> [Exercise directions]
The answer must consist of each line below that contains the string "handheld".
::::
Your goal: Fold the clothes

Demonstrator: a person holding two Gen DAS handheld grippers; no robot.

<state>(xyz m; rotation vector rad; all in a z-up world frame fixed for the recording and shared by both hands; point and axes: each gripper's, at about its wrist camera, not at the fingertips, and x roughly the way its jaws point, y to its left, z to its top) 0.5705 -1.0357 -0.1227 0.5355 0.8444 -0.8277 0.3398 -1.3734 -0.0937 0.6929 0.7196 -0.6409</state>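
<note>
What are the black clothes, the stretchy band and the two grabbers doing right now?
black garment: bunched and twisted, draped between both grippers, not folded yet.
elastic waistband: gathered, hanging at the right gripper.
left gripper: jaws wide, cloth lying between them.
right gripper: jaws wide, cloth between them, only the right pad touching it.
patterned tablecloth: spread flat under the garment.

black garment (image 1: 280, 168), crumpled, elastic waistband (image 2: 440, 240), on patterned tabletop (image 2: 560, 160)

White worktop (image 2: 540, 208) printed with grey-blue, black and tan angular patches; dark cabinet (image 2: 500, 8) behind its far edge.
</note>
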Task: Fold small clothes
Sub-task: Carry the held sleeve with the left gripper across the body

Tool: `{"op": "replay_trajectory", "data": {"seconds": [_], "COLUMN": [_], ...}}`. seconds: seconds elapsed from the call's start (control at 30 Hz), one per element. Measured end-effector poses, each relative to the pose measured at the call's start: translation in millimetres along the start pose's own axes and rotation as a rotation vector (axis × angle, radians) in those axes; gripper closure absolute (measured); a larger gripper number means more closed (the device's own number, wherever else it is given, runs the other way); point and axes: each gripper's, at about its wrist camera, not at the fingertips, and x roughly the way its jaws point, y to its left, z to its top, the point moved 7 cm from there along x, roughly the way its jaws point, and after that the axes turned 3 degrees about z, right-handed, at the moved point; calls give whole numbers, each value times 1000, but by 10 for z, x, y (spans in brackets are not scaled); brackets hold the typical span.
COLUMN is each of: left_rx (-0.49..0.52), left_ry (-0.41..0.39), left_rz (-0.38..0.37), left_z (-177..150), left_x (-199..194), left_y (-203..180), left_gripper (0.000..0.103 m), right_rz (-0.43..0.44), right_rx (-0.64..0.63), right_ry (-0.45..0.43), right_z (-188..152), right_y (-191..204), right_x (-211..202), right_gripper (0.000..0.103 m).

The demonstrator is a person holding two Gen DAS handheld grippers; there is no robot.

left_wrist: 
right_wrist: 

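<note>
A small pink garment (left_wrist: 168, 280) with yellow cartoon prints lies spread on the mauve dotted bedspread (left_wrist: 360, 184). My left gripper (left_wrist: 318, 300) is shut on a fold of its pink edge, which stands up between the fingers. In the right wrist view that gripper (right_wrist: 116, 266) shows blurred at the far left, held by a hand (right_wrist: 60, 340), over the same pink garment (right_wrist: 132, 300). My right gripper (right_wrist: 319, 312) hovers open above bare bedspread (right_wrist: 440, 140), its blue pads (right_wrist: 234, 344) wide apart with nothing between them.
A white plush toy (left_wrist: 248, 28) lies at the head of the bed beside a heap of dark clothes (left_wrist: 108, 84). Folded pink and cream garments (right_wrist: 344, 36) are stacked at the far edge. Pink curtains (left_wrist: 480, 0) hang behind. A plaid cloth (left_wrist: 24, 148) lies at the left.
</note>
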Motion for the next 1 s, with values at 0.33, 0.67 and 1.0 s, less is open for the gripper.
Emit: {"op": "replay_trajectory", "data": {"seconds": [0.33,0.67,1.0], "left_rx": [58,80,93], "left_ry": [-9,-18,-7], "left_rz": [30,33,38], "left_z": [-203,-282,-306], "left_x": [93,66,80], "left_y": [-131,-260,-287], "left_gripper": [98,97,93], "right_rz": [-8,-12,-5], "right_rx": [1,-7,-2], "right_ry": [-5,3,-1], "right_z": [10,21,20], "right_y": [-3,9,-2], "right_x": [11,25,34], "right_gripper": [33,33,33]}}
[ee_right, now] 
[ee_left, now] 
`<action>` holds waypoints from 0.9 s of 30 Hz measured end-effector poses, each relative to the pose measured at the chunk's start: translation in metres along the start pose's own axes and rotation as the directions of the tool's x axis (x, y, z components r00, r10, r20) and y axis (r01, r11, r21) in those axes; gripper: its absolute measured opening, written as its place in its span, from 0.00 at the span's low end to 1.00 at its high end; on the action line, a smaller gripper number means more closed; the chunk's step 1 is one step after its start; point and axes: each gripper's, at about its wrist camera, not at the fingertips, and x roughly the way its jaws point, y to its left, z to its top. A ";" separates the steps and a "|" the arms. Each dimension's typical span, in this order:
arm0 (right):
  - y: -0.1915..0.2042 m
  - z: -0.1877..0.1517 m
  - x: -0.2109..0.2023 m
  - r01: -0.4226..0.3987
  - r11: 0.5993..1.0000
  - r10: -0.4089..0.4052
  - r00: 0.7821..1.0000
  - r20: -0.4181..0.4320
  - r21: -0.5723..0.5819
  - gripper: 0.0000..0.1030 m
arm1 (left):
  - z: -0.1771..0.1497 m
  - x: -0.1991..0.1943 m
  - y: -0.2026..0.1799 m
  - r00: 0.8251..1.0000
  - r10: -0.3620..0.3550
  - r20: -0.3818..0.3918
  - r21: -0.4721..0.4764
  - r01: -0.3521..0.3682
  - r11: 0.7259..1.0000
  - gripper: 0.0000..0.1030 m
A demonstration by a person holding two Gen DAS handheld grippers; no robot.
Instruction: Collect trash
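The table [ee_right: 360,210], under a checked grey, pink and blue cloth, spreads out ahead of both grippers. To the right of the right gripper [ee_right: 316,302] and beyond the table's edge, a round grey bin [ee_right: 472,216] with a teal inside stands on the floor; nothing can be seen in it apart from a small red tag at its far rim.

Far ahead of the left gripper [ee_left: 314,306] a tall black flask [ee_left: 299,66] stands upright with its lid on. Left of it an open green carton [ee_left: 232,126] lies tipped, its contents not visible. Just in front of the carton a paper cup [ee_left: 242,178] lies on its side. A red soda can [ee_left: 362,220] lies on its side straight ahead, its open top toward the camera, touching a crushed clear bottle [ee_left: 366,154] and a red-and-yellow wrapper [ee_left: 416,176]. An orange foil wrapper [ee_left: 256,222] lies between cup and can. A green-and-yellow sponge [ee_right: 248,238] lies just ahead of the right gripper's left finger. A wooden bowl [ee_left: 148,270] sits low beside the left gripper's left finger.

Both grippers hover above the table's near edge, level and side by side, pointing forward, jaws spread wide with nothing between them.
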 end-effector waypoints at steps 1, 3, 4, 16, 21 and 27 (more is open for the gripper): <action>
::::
> [Expected answer]
Demonstrator: a person holding two Gen DAS handheld grippers; no robot.
The demonstrator is a person holding two Gen DAS handheld grippers; there is no robot.
A demonstration by a person holding two Gen DAS handheld grippers; no robot.

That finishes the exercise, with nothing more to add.